The goal of the game depends on your perspective. If you are a villager, your goal is to kill the wolves. If you are a wolf, your goal is to kill the villagers. When there are equal numbers of wolves and villagers, the wolves win. If all the wolves are dead, the villagers win. It’s a simple concept, but this game is far from simple.
You start by having each person select a card to inform them secretly of what role they will play. The cards are gathered up and put away for the rest of the game.
The game progresses day by day with a moderator calling the time. Each day one person can be lynched and each night the wolves can eat one person. During the day, there is a group discussion with everyone about who to lynch. Everyone appears to be a villager, so the challenge is to figure out who are the wolves. The smallest tell, a misstatement or an abnormal movement can give away a wolf. When you suspect that someone is a wolf you accuse them and try to build enough community support to lynch them.
The moderator gives the accused a few moments to defend themselves. The accused get to deliver a logical argument for why they are a villager. A vote occurs and if there is a majority that person is lynched removing them from the game. They are now a spectator, and the moderator calls night-time, and everyone goes to sleep.
During the night, everyone puts their head down and makes noise with their hands. During this commotion which helps remove ambient noises that would otherwise give away characters in the game, the moderator wakes up the wolves. The wolves lift their head silently acknowledging each other taking note of who is a wolf and who is a villager. The wolves nod to each other and vote on which villager to kill. They motion to the moderator who then instructs them to go to sleep. Now the moderator wakes everyone up for daytime.
The moderator now informs the group that the wolves have killed a villager, and they remove that person from the game and they become a spectator. The process goes on again until either the wolves or villagers win.
I learned Werewolf one night at Techstars Austin in the summer of 2013. It’s a game played every Wednesday night during an active cohort. It’s a ritual, a right of passage for the startup founders and it is taken very seriously.
One of the interesting aspects of the game is that you need to be good at deception to play well. Wolves are naturally nervous during the daytime while the villagers are searching for them. They have to lie to stay alive and in many cases pretend to hunt for other wolves. Sometimes they have to kill other wolves to stay alive. Killing another wolf builds confidence among the villagers so that they believe that you are likely a villager too.
Only the wolves know who is a wolf. They do not know who the other players are. If the game is played with just villagers and wolves, then the wolves know through deduction that all people who aren’t wolves are villagers.
Selecting who to kill is the key to winning this game. If you correctly kill the right folks, then you win the game. The problem is that you don’t know who is who so you often kill the wrong person. You have to wait until you are killed, or the game is over to find out who is who. It is easy to build false assumptions based on kills that you’ve done early in the game. This regularly leads to disastrous endings.
Werewolf drives people mad. The game gets under your skin quickly. It requires significant mental effort, and that raises the stakes. You have to keep several layers of metadata about each person as the game unfolds.

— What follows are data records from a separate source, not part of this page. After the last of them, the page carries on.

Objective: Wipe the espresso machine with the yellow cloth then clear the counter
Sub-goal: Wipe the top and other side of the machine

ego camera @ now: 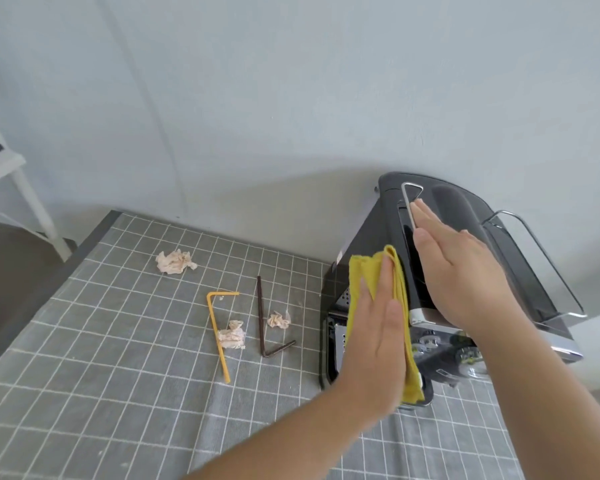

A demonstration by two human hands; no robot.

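Currently the flat left hand presses the yellow cloth against the espresso machine, flat right hand bracing atop; overpushing might slide it.

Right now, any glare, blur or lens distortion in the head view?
Head view: soft, even light; shadow on the wall behind the espresso machine; glare on its chrome trim; wide-angle bending of the tablecloth grid; left hand, right hand and yellow cloth sharp.
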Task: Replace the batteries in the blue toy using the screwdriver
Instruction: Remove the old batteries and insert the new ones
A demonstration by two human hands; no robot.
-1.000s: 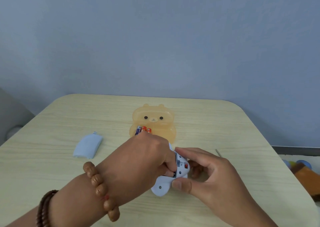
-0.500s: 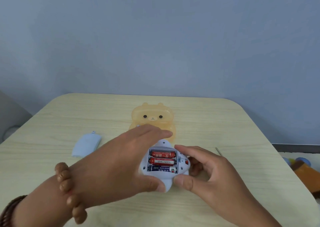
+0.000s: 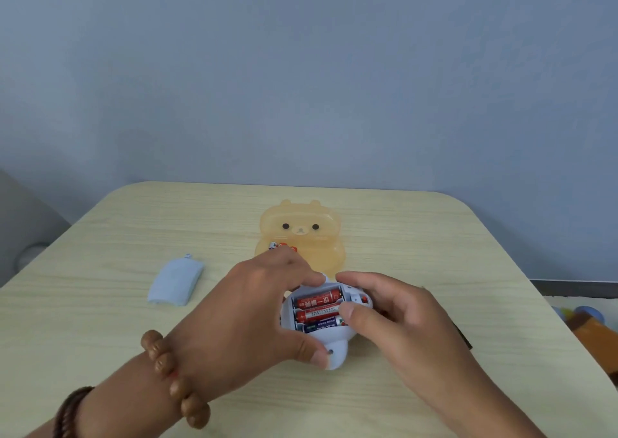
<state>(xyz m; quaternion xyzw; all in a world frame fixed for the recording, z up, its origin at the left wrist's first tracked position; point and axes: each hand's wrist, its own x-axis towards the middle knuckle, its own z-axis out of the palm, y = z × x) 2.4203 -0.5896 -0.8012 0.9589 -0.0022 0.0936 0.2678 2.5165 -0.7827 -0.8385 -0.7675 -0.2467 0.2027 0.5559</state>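
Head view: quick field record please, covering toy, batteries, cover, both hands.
toy: pale blue plastic toy, compartment open
batteries: three cylindrical batteries in it, two red, one dark blue
cover: pale blue plastic cover, off, on wooden table to the left
left hand: grips toy
right hand: holds toy, thumb on batteries
box: translucent orange bear-shaped box, behind toy

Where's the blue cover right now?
Head view: the blue cover lies on the table, left of the left hand holding the toy and the bear case, touching neither.
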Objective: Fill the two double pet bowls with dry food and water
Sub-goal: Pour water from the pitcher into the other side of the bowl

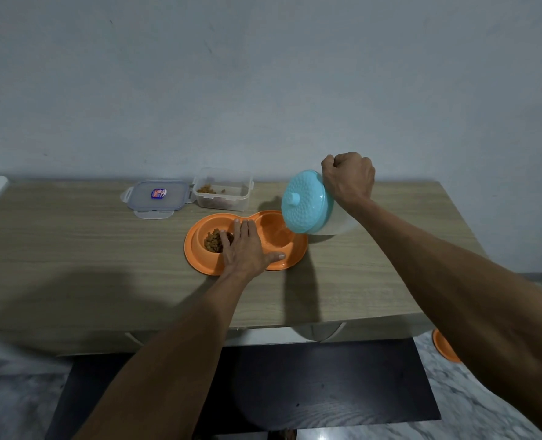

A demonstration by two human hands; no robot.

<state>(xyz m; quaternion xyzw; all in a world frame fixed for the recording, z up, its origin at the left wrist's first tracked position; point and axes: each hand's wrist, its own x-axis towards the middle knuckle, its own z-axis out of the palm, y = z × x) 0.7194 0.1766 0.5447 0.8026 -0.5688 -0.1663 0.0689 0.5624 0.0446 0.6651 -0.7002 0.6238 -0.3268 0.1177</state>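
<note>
With my left hand (247, 249) pressing flat-fingered on the orange double pet bowl (196, 250) near the table's (73, 249) middle, I'd tip the turquoise-lidded jug (307, 201), clenched in my right hand (349, 179), slowly, aiming water into the right compartment (276, 233), away from the kibble (214, 242).

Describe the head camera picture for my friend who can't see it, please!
A person's right hand tips a clear jug with a blue top over the right side of an orange double pet bowl on a wooden table. The left hand rests flat on the bowl, whose left side holds dry food. Behind stand an open food container and its lid.
</note>
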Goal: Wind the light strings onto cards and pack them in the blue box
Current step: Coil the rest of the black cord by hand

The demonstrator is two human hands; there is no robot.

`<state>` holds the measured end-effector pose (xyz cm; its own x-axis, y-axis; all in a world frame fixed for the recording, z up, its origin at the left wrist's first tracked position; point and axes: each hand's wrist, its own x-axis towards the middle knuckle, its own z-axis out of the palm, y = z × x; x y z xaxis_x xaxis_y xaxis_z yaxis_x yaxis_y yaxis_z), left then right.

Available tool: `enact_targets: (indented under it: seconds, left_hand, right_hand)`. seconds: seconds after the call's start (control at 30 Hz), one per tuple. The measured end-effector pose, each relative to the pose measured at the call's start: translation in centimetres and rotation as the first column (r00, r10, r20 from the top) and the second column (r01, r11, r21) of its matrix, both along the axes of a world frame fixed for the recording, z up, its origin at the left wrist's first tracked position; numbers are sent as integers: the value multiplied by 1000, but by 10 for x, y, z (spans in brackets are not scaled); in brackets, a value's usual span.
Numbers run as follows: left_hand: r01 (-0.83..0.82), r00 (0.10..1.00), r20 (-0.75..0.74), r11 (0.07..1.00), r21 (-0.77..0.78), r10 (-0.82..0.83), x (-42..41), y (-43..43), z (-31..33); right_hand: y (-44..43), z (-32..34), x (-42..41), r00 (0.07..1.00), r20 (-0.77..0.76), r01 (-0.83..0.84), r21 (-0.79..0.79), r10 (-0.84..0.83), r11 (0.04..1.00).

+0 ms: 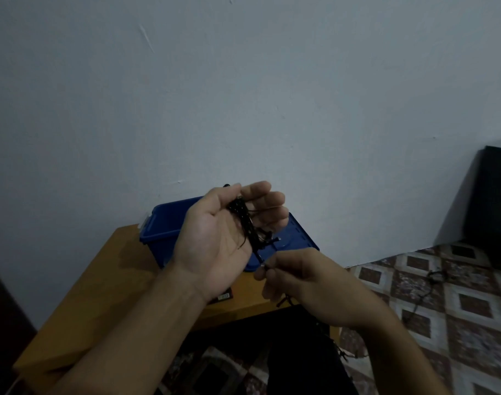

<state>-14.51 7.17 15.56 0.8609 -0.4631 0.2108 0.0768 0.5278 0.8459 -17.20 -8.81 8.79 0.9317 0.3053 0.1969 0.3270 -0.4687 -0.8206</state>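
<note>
1. Your left hand (215,238) is turned palm up and half cupped; the thumb and the curled fingers hold a black bundle of string (245,220) that lies along the palm.
2. Your right hand (294,280) is closed in a fine pinch: thumb and forefinger hold the lower tail of the string, just beside the heel of the left palm. The other fingers are curled under, and I cannot tell if they hold more of it.
3. Both hands and the string are in the air, in front of the blue box (160,223) that stands on the table (109,280). What looks like its lid (300,235) lies flat at its right.
4. I judge the step to be gathering the string into a neat hank. No card shows in either hand, so winding onto a card seems not yet begun.
5. To do it well, pull the tail with light tension only, so the loops in the palm do not slip out or knot. Lay each turn beside the last one, not across it, and press the bundle with the thumb while the right hand moves.
6. The bundle is long and thin. Its long axis goes from the left fingertips, far from you, down toward the right hand, near to you, slanting a little to the right. The free tail points into the right hand's pinch.
</note>
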Motion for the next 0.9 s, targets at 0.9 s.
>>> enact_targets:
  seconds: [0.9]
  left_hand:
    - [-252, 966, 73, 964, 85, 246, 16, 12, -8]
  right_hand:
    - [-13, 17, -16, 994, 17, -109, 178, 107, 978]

You also have to lie and deceive the other players. This takes an enormous amount of effort. Werewolf players can’t wait for the game to end to replay their favorite moments in the game.
Werewolf is interesting because it teaches skills that are useful in business. These are skills that you aren’t likely to learn elsewhere. I suspect this is why it is so popular at Techstars. To be successful at Werewolf, you need to be good at reading people. Is this person lying to me? Are they a wolf or a villager? If you play often you can get good at looking for tells, the little mannerisms that reveal that a person is lying. Is their face flush? Are they looking away when they talk to me? Did they make a logical error in their reasoning?

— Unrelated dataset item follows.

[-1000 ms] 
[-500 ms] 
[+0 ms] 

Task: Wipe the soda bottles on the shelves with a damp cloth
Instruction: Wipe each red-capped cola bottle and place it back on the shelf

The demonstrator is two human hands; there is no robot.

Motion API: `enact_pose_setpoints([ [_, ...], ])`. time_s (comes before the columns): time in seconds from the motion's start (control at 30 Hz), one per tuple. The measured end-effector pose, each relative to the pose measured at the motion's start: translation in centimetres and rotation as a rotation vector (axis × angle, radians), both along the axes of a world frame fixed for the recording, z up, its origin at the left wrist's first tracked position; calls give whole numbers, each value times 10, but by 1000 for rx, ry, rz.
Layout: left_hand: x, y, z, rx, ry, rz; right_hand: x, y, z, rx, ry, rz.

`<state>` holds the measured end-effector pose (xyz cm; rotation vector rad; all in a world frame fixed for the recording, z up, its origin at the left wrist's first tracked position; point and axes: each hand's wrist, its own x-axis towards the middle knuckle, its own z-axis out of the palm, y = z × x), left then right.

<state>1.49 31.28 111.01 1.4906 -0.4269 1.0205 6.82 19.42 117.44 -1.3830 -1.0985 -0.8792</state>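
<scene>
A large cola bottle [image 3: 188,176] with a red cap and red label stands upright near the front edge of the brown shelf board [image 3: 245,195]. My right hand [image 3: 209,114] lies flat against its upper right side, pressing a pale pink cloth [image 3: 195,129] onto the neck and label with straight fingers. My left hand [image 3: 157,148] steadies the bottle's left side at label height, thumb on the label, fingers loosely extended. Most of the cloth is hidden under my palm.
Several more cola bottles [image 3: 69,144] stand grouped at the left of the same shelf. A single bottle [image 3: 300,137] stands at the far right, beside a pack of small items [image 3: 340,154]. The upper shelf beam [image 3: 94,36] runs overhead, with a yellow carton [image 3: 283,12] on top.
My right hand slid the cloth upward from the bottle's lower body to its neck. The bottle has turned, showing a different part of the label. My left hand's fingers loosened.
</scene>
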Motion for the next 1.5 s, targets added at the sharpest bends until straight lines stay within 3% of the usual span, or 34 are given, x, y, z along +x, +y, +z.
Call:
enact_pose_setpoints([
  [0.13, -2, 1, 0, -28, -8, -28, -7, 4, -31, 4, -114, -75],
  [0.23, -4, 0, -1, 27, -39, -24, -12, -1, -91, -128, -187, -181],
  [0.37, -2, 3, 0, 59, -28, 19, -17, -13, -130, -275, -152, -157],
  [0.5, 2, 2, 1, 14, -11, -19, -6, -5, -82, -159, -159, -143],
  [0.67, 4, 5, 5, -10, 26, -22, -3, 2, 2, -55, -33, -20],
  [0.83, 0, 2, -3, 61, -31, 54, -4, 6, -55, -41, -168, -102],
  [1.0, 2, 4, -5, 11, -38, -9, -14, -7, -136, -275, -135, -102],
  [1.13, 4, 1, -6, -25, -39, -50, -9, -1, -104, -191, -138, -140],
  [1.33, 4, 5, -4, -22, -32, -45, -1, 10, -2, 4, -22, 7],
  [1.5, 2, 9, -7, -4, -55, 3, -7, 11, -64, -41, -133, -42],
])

There is another interesting aspect of the game. From a social perspective, the game reveals your popularity within the community. If those playing the game like you, they are more likely to either kill you in the first night or keep you for the long haul. It’s a measure of both good and bad. If you are hated, you will be killed quickly so that others don’t have to interact with you for the duration of the game. If you are a good player, you are also killed quickly so that your deception and cunning are put to a stop asap.
Werewolf is fun even for the spectators. Once you are kicked out of the game and after you, experience your first night you will know who everyone is and it’s fun watching them duke it out. You get a sense of people’s personalities when forced into situations where they have to lie and cheat their way to winning. Hopefully, Werewolf will satisfy those cravings so that the folks who play don’t feel the need to lie and cheat in the real world.